The judicial admission exception to the statute of frauds is based on the [143]*143maxim that principals rarely act in a manner inconsistent with their own interests. The statute, therefore, assumes that a principal’s admission regarding the existence of a contract is certain to be well founded. We believe that an admission by an agent with authority to bind his principal to the disputed contract is equally reliable. Agents owe a duty to their principals to act in a manner consistent with the principal’s interests. Moreover, the agent’s interest in continued employment assures that the agent will act in the principal’s best interest. In short, both the principal and his agent have an identity of interest in protecting the principal from unfounded oral assertions of obligation. Because the principal retains the ability to choose the individuals able to contract on his behalf, an interpretation which recognizes as admissions those statements made by agents with authority to contract does not unduly burden the principal’s interest in being protected from unwarranted assertions of contractual obligation. For these reasons we hold that agents with authority to bind their principals to the disputed contract may admit the existence of an oral contract for the purposes of O.R.C. Sec. 1302.04(C)(2) (U.C.C. See. 2-201(8)(b)), see Alter & Sons, Inc. v. United Engineers & Constructors, Inc., 366 F.Supp. 959, 966 (S.D.Ill.1973), and that the admissions by Metzger of the existence of a contract satisfied the requirements of O.R.C. Sec. 1302.04(C)(2) (U.C.C. Sec. 2-201(3)(b)).18
B. The district court found that during the November, 1972 negotiations between plaintiffs and Sharon, plaintiffs promised to purchase and Sharon promised to sell specific quantities of steel throughout the calendar year 1973. The existence and scope of promises made by the plaintiffs and Sharon during the November negotiations present factual questions wholly separate from the legal consequences which attach to such subsidiary findings. Although this Court may freely review the district court’s legal conclusion concerning the existence of an enforceable oral contract, its subsidiary factual determinations must be upheld unless they are clearly erroneous.19 Sufficient evidence supports the district court’s findings regarding what the parties actually agreed upon. Moreover, we believe that the district court properly applied the controlling principles of law; thus, we hold that the November negotiations resulted in a contract, to be performed in 1973, for the sale of fixed quantities of steel.

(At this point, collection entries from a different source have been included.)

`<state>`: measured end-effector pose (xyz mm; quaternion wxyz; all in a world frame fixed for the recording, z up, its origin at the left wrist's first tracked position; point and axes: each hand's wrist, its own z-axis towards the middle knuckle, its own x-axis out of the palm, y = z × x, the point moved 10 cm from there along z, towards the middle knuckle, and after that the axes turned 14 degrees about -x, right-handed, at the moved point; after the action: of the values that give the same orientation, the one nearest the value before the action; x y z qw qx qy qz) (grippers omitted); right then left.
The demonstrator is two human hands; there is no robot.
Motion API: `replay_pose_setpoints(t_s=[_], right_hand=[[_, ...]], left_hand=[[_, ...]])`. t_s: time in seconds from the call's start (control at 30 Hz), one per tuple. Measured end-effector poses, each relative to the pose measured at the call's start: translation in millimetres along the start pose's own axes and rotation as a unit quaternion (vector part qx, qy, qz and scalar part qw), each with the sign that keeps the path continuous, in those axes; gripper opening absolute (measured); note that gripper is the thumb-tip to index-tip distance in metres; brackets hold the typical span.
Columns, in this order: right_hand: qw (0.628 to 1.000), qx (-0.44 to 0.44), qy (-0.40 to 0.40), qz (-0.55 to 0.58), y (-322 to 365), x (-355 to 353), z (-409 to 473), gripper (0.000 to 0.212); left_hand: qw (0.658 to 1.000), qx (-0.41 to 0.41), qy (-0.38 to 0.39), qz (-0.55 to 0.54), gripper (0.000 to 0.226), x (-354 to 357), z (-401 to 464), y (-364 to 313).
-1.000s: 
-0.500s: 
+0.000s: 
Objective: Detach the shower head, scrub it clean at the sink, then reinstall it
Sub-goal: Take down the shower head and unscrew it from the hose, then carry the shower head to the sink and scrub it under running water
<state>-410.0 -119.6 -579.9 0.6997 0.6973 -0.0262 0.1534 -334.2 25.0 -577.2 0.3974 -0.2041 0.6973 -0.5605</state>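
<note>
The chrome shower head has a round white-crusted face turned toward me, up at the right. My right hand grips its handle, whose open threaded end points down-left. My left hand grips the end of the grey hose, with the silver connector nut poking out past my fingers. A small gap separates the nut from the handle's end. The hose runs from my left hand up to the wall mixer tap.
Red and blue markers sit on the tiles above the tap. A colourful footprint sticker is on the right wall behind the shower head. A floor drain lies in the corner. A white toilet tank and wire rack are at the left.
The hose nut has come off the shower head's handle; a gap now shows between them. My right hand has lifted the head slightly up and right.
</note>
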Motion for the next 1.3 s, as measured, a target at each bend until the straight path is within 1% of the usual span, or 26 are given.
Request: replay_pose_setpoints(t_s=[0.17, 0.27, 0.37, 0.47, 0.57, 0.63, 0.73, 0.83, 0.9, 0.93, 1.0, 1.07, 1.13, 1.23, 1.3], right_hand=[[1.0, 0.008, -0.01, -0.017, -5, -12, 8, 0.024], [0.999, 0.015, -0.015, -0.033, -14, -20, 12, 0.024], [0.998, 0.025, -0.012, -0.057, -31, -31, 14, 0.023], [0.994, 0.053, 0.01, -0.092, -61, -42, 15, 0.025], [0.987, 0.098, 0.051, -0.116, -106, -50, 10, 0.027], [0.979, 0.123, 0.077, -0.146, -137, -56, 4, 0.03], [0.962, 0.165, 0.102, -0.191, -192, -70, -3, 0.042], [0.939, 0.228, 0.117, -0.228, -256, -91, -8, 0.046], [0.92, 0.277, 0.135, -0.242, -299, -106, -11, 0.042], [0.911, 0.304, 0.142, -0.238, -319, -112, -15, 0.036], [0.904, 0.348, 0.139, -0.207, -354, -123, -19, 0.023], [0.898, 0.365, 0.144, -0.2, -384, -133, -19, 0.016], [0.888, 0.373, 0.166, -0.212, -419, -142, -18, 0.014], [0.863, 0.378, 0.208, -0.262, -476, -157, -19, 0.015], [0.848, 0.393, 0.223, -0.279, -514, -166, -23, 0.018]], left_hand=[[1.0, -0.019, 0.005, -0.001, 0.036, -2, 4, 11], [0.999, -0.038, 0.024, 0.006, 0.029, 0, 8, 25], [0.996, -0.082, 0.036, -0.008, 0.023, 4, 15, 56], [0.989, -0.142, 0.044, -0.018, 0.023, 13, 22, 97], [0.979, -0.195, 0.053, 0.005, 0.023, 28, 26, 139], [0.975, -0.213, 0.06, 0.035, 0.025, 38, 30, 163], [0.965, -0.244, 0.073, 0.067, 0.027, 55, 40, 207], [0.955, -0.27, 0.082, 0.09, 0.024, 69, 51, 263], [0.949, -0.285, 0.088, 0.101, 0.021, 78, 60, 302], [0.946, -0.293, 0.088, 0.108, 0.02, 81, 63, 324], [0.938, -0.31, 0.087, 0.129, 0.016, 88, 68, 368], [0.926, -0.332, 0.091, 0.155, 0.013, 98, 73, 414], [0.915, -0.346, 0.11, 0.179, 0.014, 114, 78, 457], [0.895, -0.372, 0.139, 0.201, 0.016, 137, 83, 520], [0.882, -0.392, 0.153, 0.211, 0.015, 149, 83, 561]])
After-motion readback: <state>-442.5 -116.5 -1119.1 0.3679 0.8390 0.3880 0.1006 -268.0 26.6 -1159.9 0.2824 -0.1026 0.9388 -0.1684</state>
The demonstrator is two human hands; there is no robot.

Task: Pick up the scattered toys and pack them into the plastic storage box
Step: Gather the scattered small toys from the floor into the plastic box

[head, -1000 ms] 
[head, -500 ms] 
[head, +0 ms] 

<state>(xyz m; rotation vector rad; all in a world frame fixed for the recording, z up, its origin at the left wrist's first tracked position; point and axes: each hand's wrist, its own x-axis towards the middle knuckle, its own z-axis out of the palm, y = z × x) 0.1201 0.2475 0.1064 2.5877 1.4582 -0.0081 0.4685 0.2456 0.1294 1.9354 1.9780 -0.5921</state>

The district court relied primarily upon the testimony of Frank Metzger, to support its finding that the November negotiations [144]*144resulted in an agreement concerning the issuance and acceptance of monthly purchase orders for specific tonnage of steel: two hundred tons per month of hot rolled pickled and oiled and five hundred ton per month of cold rolled steel. Metzger testified that on November 14, 1972, an agreement concerning the quantity and price of hot rolled pickled and oiled steel was reached between Guerin, and Sharon representatives and that the confirmation letter dated November 17,1972 reflects the terms of that agreement.20 Metzger’s testimony and the terms of the November 17 letter indicate that the quantity of cold rolled steel was initially a tentative figure. Metzger admitted, however, that both parties agreed upon the proposed tonnage stated in the November 17 confirmation letter.21 Although credible evidence exists which might support a different conclusion, we cannot conclude, in light of Metzger’s testimony, that the district court’s subsidiary finding that plaintiffs promised to purchase and that Sharon promised to sell specific tonnages of steel is clearly erroneous.
Sharon argues that the November, 1972 agreement is unenforceable because the plaintiffs’ promise to purchase specific quantities of steel from Sharon is illusory.22 Sharon argues that it was not obligated to ship steel unless a purchase order was first issued and that the decision to issue a purchase order was wholly within the control of the plaintiffs. This argument assumes that the plaintiffs were obligated to buy steel only if they chose to issue a purchase order and that the plaintiffs were not obligated to issue purchase orders for a specific quantity of steel each month. The district court, however, found that the plaintiff's promise to buy a specific amount of steel per month was unconditional and concluded [145]*145that the promise provided adequate consideration to support Sharon’s promise to sell steel. We believe that this finding is not clearly erroneous and, therefore, that the plaintiff’s promise to purchase steel is not illusory. E.g., Davis Laundry & Cleaning Co. v. Whitmore, 92 Ohio St. 44, 110 N.E. 518 (1915) (exchange of promises to buy and sell represents sufficient consideration).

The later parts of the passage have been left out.